Days away from work, job transfer, or restriction due to injuries and illnesses, 2003

January 03, 2005

In 2003, approximately 2.3 million nonfatal workplace injuries and illnesses required recuperation away from work, transfer to another job, restricted duties at work, or a combination of these actions.

Incidence rates of nonfatal occupational injuries and illnesses by industry sector and case types, 2003
[Chart data—TXT]

For all private industry, the total rate for such days-away-from work, job-transfer, or restriction cases was 2.6 per 100 workers; separately, the rate for cases with days away from work was 1.5, and the rate for cases with job transfer or restriction was 1.1.

The total rate in manufacturing was 3.8. Separately, the rate for days-away-from-work cases was 1.6, and the rate for cases with job transfer or restriction was 2.2.

In all other industry sectors shown in the chart, the rate for days-away-from-work cases was higher than the rate for cases with job transfer or restriction. For example, in construction, with a total rate of 3.6, the rate for days-away-from-work cases was 2.6, and the rate for cases with job transfer or restriction was 1.0.

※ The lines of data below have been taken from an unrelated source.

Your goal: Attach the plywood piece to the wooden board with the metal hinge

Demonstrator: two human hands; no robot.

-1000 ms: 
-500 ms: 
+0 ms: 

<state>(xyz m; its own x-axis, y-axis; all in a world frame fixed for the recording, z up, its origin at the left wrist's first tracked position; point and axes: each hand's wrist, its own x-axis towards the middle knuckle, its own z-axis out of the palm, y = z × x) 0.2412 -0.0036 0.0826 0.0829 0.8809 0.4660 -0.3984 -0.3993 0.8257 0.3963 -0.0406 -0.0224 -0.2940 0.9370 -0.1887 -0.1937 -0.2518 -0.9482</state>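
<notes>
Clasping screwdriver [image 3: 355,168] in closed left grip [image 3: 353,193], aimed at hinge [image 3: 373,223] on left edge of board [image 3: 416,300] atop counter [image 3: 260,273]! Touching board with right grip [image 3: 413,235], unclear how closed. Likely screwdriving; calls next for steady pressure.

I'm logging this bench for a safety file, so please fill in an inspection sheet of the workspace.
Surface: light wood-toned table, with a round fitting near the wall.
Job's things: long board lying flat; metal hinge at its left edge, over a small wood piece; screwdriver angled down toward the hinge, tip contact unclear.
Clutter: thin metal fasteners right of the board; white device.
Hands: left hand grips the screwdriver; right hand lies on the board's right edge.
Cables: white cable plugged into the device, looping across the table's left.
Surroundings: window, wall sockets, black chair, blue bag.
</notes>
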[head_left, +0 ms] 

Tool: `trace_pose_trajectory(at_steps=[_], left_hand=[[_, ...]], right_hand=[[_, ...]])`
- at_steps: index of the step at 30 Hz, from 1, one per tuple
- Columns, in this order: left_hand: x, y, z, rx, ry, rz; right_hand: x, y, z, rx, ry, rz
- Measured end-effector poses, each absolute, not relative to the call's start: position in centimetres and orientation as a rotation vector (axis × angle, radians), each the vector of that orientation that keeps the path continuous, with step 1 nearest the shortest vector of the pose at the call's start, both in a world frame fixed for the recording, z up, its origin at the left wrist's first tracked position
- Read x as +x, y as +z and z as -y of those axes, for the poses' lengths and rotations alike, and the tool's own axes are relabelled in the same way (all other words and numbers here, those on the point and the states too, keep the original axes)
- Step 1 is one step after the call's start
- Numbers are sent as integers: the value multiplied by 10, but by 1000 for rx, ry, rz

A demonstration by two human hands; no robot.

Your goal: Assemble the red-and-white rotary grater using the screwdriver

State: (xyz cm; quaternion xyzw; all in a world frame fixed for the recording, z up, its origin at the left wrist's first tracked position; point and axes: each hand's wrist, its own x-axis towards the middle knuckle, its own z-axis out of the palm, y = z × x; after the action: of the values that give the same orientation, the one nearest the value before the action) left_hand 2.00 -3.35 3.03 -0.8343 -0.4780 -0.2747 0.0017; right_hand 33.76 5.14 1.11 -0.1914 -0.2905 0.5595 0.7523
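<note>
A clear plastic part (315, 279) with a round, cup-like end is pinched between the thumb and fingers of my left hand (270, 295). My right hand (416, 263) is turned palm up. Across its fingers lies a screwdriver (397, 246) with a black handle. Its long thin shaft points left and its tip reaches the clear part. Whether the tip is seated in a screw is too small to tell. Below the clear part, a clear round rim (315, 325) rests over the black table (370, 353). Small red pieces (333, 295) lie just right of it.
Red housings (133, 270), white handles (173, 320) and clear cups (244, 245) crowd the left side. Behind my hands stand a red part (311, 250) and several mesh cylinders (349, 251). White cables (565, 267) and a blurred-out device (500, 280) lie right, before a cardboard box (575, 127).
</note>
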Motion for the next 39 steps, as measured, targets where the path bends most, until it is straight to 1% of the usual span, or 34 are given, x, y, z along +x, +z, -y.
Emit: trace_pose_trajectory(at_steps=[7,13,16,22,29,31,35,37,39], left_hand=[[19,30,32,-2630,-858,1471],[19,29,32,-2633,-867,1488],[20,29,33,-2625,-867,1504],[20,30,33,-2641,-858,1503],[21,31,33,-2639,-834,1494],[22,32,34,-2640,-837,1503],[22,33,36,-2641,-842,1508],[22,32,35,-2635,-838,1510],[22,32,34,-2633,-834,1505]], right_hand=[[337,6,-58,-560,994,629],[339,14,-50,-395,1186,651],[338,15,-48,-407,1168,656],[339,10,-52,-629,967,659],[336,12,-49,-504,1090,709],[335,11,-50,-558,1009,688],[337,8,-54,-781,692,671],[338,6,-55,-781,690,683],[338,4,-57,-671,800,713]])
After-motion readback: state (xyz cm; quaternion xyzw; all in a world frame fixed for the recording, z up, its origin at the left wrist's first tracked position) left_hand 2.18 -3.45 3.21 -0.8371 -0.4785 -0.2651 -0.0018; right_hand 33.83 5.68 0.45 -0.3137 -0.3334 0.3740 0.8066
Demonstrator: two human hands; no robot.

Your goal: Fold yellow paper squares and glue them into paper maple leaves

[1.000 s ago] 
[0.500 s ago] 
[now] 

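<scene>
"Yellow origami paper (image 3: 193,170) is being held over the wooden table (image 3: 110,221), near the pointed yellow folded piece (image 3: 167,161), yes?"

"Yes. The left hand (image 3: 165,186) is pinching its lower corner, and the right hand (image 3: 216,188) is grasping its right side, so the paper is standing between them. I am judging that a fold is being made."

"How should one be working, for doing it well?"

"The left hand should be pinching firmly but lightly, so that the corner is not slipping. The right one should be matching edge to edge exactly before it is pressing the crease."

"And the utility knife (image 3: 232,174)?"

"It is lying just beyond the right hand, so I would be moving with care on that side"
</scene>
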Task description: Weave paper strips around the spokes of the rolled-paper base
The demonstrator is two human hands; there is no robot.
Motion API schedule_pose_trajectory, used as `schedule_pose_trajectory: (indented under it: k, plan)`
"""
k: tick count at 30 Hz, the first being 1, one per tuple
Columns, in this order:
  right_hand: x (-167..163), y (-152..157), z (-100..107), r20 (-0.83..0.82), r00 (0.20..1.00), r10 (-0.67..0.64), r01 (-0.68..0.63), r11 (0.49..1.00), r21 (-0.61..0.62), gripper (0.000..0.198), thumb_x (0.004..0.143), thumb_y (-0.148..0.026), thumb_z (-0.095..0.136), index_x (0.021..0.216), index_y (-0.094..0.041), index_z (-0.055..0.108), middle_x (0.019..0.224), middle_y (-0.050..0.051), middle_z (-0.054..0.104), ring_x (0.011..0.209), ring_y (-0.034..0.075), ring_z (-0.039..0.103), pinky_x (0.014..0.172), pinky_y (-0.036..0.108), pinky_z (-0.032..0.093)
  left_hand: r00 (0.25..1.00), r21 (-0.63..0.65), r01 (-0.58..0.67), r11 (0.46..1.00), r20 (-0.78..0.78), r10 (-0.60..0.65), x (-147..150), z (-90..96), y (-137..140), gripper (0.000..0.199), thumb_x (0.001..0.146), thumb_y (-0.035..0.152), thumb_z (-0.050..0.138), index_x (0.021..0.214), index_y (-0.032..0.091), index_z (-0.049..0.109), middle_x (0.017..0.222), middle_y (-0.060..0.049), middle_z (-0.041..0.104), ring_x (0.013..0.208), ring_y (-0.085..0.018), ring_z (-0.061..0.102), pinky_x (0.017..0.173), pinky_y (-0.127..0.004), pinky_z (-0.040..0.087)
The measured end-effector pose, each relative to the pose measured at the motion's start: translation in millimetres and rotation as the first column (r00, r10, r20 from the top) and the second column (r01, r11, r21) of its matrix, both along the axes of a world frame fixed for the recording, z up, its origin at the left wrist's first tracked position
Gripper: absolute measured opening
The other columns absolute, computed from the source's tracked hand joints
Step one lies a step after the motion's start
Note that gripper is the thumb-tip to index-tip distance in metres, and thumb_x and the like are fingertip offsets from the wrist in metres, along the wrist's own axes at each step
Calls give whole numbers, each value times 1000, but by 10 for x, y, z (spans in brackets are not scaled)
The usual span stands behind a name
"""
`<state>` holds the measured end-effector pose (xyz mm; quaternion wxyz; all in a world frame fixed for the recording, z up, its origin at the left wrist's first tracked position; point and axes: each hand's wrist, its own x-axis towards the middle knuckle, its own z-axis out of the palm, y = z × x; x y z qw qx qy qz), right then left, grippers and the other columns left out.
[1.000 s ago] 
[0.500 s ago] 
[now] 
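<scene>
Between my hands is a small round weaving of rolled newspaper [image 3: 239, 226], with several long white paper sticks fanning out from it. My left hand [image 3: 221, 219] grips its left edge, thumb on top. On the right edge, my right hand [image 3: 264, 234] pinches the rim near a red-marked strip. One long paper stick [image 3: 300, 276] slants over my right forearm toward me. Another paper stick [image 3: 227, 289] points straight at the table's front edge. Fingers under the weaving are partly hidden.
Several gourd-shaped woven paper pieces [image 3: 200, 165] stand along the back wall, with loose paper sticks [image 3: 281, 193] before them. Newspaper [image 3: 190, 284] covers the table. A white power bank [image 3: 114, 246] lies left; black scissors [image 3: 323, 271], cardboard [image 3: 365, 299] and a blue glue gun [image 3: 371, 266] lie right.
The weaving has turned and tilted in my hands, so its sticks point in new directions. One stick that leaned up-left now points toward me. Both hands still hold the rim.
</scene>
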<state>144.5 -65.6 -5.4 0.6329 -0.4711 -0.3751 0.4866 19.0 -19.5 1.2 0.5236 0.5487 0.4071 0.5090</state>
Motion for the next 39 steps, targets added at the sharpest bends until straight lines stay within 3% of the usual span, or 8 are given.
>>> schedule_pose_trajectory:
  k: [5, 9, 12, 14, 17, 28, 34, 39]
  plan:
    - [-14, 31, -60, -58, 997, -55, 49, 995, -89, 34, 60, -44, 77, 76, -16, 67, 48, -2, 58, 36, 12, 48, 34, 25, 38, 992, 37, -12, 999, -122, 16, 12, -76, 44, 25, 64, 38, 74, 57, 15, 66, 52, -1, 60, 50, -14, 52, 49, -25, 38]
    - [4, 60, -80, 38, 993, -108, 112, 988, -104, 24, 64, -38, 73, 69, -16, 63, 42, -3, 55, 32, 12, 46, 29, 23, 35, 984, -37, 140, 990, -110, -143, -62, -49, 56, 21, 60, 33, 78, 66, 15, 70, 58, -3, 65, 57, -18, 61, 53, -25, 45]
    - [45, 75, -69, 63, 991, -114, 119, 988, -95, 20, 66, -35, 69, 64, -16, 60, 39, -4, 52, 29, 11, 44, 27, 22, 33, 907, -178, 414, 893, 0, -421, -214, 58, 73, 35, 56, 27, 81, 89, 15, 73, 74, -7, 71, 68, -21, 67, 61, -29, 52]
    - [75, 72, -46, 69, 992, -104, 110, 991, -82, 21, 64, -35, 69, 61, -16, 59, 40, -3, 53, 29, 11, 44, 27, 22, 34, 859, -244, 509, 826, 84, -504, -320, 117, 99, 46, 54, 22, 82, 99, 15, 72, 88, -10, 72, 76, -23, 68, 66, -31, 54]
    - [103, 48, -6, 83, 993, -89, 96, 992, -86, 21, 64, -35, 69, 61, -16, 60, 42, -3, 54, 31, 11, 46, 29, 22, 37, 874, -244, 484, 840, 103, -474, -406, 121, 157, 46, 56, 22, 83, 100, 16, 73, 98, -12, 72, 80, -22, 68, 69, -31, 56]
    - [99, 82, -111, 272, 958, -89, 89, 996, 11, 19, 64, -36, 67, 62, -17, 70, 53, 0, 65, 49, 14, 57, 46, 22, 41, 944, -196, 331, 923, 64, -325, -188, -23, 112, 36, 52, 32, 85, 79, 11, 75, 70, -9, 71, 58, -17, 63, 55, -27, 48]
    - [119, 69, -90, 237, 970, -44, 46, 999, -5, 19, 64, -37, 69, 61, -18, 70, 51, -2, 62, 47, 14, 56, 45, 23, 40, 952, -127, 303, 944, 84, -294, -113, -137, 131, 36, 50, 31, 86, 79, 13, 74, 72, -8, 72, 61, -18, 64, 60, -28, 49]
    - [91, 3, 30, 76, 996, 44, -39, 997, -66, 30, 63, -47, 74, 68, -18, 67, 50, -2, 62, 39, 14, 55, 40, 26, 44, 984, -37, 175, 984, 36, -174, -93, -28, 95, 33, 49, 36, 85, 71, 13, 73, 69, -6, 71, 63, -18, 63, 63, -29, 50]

These data come from the Injuries, Illnesses, and Fatalities program. See "Workplace Injuries and Illnesses in 2003" (PDF) (TXT), news release USDL 04-2486, for more information.

SUGGESTED CITATION

Bureau of Labor Statistics, U.S. Department of Labor, The Economics Daily, Days away from work, job transfer, or restriction due to injuries and illnesses, 2003 on the Internet at http://www.bls.gov/opub/ted/2005/jan/wk1/art01.htm (visited September 27, 2016).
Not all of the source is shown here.